◆ **TASK REQUIREMENTS**: What is the number of lines in the listing below that contain the string "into"? Give that number only.
-- Opening Marker --
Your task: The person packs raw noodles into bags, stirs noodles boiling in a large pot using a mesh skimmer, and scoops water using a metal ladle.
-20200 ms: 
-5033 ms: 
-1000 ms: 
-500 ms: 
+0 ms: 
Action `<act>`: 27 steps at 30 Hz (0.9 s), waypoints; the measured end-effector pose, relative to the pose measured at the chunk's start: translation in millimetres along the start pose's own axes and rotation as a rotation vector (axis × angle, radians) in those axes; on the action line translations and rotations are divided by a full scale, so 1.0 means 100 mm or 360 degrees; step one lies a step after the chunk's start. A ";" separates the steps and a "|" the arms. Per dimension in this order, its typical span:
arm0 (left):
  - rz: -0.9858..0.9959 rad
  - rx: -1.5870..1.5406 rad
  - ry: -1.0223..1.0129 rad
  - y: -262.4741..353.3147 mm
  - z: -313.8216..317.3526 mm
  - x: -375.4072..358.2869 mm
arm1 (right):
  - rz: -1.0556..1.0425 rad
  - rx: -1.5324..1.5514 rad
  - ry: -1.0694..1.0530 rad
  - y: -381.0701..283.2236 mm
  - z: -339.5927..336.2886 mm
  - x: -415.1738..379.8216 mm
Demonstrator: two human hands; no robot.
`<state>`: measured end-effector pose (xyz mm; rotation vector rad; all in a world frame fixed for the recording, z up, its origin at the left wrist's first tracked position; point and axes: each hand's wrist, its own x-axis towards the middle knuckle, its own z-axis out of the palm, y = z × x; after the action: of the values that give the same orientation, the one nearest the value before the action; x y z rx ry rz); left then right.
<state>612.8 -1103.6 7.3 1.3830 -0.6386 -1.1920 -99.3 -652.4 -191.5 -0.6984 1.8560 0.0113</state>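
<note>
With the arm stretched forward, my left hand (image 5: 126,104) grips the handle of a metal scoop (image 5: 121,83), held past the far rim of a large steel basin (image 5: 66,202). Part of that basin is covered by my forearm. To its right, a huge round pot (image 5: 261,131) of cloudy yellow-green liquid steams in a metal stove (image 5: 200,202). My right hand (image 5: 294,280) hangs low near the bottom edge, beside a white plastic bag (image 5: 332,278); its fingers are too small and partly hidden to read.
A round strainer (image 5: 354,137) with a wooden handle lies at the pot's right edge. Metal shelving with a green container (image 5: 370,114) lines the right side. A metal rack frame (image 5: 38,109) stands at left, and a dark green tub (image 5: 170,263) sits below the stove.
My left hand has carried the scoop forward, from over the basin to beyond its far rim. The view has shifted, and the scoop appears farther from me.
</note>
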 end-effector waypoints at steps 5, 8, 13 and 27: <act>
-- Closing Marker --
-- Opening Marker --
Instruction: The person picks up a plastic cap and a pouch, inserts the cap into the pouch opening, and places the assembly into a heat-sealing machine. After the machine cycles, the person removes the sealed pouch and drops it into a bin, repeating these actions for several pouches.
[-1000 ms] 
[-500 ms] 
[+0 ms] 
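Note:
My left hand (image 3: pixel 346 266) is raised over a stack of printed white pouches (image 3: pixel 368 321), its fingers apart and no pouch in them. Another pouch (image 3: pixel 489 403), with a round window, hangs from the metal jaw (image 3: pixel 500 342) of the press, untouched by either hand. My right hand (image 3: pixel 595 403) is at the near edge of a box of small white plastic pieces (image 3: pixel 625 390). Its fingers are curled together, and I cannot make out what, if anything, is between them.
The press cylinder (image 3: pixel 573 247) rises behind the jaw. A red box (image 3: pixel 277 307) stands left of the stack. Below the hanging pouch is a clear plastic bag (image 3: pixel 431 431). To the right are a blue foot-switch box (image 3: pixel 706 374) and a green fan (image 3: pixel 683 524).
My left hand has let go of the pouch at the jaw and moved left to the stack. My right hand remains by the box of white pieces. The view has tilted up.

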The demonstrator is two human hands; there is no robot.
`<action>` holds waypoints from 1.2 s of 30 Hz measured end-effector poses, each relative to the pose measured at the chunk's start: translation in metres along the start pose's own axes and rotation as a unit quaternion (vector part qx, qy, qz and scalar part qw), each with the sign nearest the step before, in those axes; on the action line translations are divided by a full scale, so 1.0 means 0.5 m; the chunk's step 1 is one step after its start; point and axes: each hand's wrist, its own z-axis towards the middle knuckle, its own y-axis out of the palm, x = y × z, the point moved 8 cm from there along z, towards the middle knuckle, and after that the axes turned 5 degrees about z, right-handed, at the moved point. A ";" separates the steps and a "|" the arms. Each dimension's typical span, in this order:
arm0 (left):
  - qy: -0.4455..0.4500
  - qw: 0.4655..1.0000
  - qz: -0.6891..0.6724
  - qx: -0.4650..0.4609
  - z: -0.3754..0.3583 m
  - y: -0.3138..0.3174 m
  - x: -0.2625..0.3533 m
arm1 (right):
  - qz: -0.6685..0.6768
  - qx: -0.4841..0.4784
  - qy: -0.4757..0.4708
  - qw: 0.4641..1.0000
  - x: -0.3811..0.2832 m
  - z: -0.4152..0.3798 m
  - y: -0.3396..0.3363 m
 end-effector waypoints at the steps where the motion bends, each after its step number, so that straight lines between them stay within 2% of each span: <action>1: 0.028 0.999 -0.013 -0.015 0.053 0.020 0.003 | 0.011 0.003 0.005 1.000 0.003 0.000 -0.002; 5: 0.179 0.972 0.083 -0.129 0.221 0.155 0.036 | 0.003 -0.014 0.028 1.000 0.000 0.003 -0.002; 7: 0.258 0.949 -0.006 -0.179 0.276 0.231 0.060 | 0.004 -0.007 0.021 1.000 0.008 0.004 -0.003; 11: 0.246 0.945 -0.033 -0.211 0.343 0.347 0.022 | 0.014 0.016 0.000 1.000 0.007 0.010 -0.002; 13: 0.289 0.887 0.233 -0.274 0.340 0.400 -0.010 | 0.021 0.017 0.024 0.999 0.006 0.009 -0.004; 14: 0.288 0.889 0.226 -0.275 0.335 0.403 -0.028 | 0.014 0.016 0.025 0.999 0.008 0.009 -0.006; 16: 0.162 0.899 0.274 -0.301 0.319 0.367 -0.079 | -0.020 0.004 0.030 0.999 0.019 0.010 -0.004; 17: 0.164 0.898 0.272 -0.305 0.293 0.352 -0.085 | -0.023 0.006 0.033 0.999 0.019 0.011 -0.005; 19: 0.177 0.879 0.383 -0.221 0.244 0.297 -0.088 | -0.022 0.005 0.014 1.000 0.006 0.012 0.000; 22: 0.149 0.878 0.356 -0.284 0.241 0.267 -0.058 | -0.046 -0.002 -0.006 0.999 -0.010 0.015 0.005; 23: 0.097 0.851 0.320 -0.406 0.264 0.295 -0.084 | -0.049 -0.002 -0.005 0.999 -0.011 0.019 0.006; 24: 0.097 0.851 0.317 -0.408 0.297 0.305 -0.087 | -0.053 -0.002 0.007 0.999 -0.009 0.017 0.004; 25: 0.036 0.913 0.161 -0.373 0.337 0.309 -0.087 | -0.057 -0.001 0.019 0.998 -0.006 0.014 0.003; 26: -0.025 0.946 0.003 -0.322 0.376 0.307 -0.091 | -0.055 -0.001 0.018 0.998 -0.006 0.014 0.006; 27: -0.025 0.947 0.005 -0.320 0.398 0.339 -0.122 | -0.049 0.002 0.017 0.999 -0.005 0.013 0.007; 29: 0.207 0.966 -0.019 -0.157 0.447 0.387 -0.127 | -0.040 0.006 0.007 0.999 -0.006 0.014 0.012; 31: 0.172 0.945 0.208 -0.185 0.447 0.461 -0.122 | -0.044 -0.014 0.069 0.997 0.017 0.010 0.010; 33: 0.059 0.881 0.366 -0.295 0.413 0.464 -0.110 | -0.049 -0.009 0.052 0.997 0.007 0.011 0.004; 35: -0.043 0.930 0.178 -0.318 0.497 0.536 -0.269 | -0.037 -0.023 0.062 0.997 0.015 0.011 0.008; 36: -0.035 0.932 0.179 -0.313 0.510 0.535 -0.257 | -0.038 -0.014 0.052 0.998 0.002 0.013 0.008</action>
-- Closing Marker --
◆ **TASK RESPONSE**: 2